Further, the A&R Note Purchase Agreement includes a requirement that commencing with the report and opinion on our consolidated financial statements commencing with our financial statements for the fiscal year ending December 31, 2025 that all of our quarterly and annual financial statements, not be subject to any statement or qualification as to “going concern” (referred to as, the "going concern covenant"). As a general matter, financial statements are subject to a "going concern" uncertainty disclosure if it is probable that the company's available capital is not sufficient to fund its operations and obligations for at least twelve months following the issuance of such financial statements including obligations that could become due during such twelve month period as a result of some future event (for instance, the potential that the Pharmakon Senior Secured Notes could become due if it is deemed probable that we will not maintain compliance with the covenants and other terms under the A&R
Note Purchase Agreement during such twelve month period).
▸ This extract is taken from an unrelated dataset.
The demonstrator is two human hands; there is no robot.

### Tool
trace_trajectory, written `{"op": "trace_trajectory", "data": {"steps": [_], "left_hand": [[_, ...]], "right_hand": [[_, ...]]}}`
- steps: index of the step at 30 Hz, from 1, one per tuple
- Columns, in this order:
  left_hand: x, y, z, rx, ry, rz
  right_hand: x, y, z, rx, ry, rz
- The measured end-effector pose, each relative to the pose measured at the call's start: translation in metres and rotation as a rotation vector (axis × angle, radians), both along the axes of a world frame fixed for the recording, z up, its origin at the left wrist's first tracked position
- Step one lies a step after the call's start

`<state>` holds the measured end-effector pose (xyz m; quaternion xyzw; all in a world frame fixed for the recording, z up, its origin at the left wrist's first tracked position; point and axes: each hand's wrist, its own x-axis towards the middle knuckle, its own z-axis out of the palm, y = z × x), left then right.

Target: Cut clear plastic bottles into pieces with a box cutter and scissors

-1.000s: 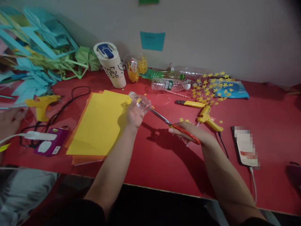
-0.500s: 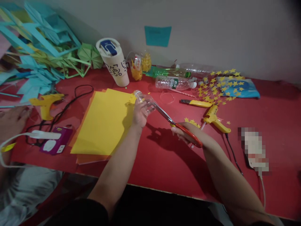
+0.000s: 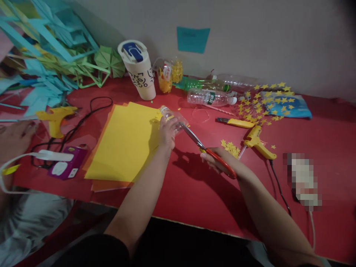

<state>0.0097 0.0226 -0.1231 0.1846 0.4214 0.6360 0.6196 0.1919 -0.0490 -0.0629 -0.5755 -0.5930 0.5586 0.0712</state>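
My left hand (image 3: 167,132) is wrapped round the top piece of a clear plastic bottle (image 3: 166,112), whose neck points up and left. In my right hand (image 3: 213,158) is a pair of scissors (image 3: 198,142) with red handles. Their blades reach up-left to the edge of the plastic beside my left fingers; whether they are parted I cannot tell. Below the left hand lies a stack of yellow paper (image 3: 119,144) over orange sheets. A small heap of yellow paper stars (image 3: 230,148) lies just beyond my right hand.
Behind lie a clear bottle (image 3: 210,98), a green bottle (image 3: 205,84) and a yellow box cutter (image 3: 236,122). Yellow glue guns (image 3: 260,142) rest at right and left. A white tumbler (image 3: 139,72) stands at the back. Another person's hand (image 3: 16,139) rests at the left by a purple power strip (image 3: 66,163).
The view has shifted slightly, so the table things sit a little further right. My right hand and the scissors have moved slightly left relative to the table; both grips stay the same.
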Motion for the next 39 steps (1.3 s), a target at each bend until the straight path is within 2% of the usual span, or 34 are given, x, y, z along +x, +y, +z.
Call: {"op": "trace_trajectory", "data": {"steps": [4,10,16,39], "left_hand": [[0.0035,-0.0018,0.0059,-0.019,0.04,0.029],[0.0056,0.0004,0.0026,0.004,0.039,0.079],[0.0071,-0.0003,0.0042,0.049,0.046,0.085],[0.0077,-0.0001,0.0037,0.049,0.014,0.091]], "right_hand": [[-0.0004,-0.0019,-0.001,-0.007,0.035,-0.007],[-0.0029,-0.0033,-0.0021,-0.022,0.072,0.029],[-0.0056,-0.0044,-0.0041,-0.051,0.101,0.016],[-0.0074,-0.0062,-0.0046,-0.055,0.121,-0.009]]}}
If we are unable to secure additional capital through equity or debt financings, partnerships, collaborations, or other sources, we believe it is unlikely that we will be able comply with the going concern covenant commencing with our financial statements for the fiscal year ending December 31, 2025, which will constitute a default under the A&R Note Purchase Agreement if we are unable to obtain a modification or waiver of such going concern covenant.

In the event of any of the foregoing defaults, the holders of the Pharmakon Senior Secured Notes may declare an event of default under the A&R Note Purchase Agreement and may elect to accelerate the repayment of all unpaid principal, accrued interest and other amounts due (which would also require us to pay an interest make-whole premium as specified in the A&R Note Purchase Agreement if the repayment of the debt is accelerated prior to May 21, 2026), which may require us to delay or curtail our operations until we obtain additional capital which may not be
available on a timely basis, on favorable terms, or at all, and such capital, if obtained, may not be sufficient to meet our payment obligations or enable us to continue to implement our long-term business strategy. In such an event, our business, prospects, financial condition and results of operations will be materially and adversely affected, and we may be unable to continue as a going concern. These factors raise substantial doubt about our ability to continue as a going concern. If we are unable to continue as a going concern, we may have to liquidate our assets and may receive less than the fair value for such assets or less than the value at which those assets are carried on our financial statements, and it is likely that investors will lose all or a part of their investment. Additionally, if we seek additional financing to fund our debt service obligations and business activities in the future and there remains substantial doubt about our ability to continue as a going concern, investors or other financing sources may be unwilling to provide funding to us on commercially reasonable terms, if at all.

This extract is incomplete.